## Aim of the exercise
Only what runs from the line with "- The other" to the end of the data should appear in the answer, exactly as written and without pictures.

## Data below
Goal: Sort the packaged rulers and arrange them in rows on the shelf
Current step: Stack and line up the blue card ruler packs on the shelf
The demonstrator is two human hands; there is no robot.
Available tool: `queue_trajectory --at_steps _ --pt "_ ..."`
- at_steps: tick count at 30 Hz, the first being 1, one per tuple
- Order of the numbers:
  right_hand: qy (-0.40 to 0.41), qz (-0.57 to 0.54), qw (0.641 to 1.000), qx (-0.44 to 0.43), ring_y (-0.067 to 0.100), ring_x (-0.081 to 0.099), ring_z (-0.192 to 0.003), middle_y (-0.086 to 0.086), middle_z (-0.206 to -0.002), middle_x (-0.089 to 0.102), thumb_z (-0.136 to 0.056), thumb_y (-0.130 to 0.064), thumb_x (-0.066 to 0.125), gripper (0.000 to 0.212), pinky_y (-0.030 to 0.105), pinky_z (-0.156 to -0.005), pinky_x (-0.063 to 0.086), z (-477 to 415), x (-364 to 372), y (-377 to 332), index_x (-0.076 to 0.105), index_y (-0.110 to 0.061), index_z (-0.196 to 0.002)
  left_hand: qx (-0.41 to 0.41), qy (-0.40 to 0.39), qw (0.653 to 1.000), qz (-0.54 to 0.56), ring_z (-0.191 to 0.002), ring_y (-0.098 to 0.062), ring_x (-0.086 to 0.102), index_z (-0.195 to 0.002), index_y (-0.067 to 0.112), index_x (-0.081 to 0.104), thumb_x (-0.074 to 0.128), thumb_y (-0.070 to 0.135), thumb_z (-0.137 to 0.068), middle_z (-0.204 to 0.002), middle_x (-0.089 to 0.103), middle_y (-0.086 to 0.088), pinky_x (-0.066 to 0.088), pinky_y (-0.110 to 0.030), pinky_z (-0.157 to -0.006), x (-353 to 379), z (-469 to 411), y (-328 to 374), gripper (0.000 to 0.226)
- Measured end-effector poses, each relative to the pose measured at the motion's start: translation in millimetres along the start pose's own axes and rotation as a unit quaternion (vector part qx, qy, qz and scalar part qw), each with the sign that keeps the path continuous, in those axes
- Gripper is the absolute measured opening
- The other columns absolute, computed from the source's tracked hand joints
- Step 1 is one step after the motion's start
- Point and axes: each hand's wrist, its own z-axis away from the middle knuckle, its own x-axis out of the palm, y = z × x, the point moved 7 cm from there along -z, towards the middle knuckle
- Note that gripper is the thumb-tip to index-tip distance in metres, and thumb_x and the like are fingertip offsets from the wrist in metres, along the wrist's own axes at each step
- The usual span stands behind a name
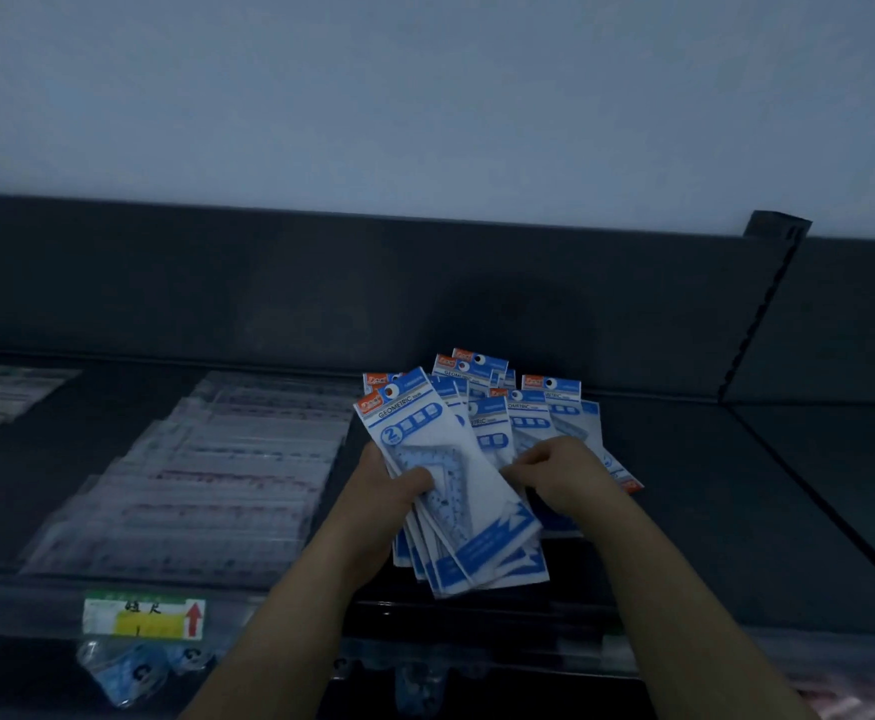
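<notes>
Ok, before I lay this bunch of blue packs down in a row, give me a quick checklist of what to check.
1. Left hand has a firm grip on the held stack of blue packs: ok, thumb across the top pack.
2. Held stack squared up: not ok, lower ends fan out.
3. Right hand free to straighten: ok, it rests on the loose blue packs behind.
4. Loose packs aligned: not ok, they overlap at angles.
5. Bare shelf to the right for a row: ok.
6. Clear ruler packs on the left kept apart from blue ones: ok.
</notes>
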Motion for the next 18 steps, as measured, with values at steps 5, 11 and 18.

## Written solution
- The other columns absolute, computed from the source's tracked hand joints
- Step 1 is one step after the motion's start
- Point and axes: each hand's wrist, its own z-axis away from the middle knuckle, its own x-axis out of the palm, y = z × x, the point moved 7 cm from there along -z, towards the middle knuckle
- Note that gripper is the thumb-tip to index-tip distance in metres, and thumb_x and the like are fingertip offsets from the wrist in metres, along the wrist's own axes at each step
- The usual span stands behind a name
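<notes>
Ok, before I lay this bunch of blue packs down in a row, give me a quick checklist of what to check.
1. Left hand has a firm grip on the held stack of blue packs: ok, thumb across the top pack.
2. Held stack squared up: not ok, lower ends fan out.
3. Right hand free to straighten: ok, it rests on the loose blue packs behind.
4. Loose packs aligned: not ok, they overlap at angles.
5. Bare shelf to the right for a row: ok.
6. Clear ruler packs on the left kept apart from blue ones: ok.
</notes>
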Motion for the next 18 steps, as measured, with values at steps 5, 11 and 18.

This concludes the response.